IFN-γ and perforin are required for CD44high Vγ4 γδ T cell mediated tumor protection

Next, we tried to determine critical elements in the protective function of CD44high γδ T cells. Expanded Wt, IFN-γ−/−, or perforin−/− CD44high Vγ4 γδ T cells were prepared, mixed with B16 cells at a ratio of 1:4, and inoculated into recipient B6 TCR δ −/− mice (n = 10 per each group) s.c. as described previously. Tumor growth was monitored and recorded daily.

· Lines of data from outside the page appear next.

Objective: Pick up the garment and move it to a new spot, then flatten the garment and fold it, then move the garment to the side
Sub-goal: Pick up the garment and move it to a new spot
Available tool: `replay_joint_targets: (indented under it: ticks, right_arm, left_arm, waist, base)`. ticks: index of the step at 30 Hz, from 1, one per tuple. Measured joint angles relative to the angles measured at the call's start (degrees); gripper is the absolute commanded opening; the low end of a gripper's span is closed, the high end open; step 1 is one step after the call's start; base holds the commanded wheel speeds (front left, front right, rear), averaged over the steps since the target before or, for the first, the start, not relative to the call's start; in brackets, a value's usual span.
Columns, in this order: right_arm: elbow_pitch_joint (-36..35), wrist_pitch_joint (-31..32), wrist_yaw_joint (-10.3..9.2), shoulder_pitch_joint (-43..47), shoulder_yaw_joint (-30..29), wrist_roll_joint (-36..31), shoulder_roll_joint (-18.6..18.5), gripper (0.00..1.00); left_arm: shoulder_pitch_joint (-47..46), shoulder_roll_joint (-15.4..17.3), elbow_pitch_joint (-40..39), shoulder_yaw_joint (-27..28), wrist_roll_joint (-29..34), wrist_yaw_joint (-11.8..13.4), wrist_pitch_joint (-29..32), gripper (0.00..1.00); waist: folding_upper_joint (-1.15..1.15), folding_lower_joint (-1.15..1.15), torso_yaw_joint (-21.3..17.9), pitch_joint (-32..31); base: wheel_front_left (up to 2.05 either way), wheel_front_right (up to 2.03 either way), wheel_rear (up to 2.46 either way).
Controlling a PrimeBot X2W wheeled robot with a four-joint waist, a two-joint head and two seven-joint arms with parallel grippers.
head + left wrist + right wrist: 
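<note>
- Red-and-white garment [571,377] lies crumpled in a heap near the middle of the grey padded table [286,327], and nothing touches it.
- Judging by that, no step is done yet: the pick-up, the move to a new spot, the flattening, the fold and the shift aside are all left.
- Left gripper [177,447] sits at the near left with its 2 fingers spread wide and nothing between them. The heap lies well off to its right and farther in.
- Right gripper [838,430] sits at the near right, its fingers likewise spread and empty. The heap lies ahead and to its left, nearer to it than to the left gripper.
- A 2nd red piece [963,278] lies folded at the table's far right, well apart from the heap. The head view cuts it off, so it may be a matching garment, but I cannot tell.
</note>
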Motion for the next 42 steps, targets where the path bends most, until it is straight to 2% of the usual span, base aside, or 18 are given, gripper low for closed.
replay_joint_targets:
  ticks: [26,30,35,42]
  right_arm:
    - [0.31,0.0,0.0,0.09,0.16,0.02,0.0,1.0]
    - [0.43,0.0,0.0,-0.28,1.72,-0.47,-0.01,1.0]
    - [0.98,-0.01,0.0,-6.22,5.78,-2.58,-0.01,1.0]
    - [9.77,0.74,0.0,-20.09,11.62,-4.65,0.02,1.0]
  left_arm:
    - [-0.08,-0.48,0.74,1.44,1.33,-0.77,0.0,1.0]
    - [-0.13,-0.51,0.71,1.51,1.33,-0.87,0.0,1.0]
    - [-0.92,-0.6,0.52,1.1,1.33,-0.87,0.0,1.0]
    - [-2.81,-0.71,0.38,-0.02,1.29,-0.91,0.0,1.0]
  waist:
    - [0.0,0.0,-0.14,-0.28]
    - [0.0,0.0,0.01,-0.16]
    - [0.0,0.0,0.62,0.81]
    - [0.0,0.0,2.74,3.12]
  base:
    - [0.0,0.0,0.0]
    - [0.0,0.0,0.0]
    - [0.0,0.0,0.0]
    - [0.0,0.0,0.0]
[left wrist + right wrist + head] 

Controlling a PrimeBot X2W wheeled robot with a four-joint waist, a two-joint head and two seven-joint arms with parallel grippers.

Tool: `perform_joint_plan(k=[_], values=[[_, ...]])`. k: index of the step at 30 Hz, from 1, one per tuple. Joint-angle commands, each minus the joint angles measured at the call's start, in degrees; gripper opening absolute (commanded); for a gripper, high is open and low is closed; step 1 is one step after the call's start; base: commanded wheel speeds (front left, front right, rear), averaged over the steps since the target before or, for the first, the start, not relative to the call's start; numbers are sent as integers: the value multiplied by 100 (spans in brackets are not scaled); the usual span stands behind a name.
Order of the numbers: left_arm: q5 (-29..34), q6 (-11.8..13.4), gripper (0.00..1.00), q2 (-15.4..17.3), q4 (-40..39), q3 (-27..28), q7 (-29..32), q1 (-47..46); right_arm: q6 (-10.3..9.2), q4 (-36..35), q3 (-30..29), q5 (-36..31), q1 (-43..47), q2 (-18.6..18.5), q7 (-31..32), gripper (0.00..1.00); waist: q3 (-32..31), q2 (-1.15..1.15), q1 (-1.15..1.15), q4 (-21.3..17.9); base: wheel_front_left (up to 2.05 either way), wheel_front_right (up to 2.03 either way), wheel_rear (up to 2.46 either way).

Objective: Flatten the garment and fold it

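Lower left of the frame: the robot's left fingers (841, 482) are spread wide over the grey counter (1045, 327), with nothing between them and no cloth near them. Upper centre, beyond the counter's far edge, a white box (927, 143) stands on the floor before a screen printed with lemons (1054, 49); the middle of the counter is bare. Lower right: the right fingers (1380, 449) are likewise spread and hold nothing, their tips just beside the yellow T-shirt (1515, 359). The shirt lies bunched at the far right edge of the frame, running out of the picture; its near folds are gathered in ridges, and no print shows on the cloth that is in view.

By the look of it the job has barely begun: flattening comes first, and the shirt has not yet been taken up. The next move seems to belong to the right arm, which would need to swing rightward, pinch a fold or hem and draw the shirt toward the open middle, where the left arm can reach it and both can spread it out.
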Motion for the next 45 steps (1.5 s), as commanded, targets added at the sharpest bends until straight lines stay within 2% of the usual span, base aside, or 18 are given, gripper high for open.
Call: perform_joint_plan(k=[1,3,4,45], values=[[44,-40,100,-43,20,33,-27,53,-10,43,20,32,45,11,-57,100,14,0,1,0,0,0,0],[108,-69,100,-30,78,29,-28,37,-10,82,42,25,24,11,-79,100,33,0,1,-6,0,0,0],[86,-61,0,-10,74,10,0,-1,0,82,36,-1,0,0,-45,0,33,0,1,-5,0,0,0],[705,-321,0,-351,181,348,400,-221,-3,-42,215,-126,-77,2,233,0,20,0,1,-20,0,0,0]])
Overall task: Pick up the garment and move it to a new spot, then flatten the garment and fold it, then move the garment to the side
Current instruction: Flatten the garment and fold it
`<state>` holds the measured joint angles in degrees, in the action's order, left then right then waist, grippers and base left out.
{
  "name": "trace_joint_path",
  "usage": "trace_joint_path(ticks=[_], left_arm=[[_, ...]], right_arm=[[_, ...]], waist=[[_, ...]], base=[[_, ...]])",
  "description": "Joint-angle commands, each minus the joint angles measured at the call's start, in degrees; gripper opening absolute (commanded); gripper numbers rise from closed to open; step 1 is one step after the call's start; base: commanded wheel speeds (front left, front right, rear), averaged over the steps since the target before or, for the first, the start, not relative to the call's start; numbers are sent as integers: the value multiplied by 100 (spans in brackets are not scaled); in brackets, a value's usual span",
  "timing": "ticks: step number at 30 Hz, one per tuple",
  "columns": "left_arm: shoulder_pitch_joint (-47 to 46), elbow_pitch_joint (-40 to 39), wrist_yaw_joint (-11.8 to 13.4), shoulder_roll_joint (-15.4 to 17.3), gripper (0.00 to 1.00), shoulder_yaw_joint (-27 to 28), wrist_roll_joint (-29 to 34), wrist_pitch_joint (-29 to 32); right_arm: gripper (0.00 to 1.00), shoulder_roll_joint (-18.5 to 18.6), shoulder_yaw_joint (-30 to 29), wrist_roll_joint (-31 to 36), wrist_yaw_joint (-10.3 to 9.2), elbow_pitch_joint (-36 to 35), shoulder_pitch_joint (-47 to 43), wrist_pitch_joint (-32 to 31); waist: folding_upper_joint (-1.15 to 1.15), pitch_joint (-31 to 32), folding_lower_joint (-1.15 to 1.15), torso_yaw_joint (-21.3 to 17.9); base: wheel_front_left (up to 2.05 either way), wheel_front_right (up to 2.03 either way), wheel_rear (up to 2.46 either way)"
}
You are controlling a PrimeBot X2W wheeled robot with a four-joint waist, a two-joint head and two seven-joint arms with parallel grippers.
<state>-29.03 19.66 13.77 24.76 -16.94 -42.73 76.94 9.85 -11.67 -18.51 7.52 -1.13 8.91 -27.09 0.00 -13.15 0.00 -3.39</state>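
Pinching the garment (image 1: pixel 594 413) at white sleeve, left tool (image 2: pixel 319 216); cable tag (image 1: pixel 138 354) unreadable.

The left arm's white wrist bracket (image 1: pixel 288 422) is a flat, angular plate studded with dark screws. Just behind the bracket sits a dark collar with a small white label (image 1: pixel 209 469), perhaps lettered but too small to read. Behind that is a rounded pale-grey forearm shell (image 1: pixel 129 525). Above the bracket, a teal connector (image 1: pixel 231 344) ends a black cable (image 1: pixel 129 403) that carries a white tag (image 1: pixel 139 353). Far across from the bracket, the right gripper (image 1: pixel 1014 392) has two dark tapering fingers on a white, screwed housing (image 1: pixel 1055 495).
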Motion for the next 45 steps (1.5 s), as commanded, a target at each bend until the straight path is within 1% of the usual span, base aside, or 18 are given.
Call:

Compared with mice that were injected with Wt CD44high Vγ4 γδ T cells, those receiving either IFN-γ−/− or perforin−/− CD44high Vγ4 cells were more susceptible to tumor growth, demonstrating that both IFN-γ and perforin are required for the protective function of CD44high Vγ4 γδ T cells in this model (Fig. 3). Notably, IFN-γ−/− Vγ4 γδ T cells retained some protective function; whereas, perforin−/− Vγ4 γδ T cells were no longer protective (Fig. 3). This suggests that perforin is even more critical in Vγ4-mediated local tumor protection.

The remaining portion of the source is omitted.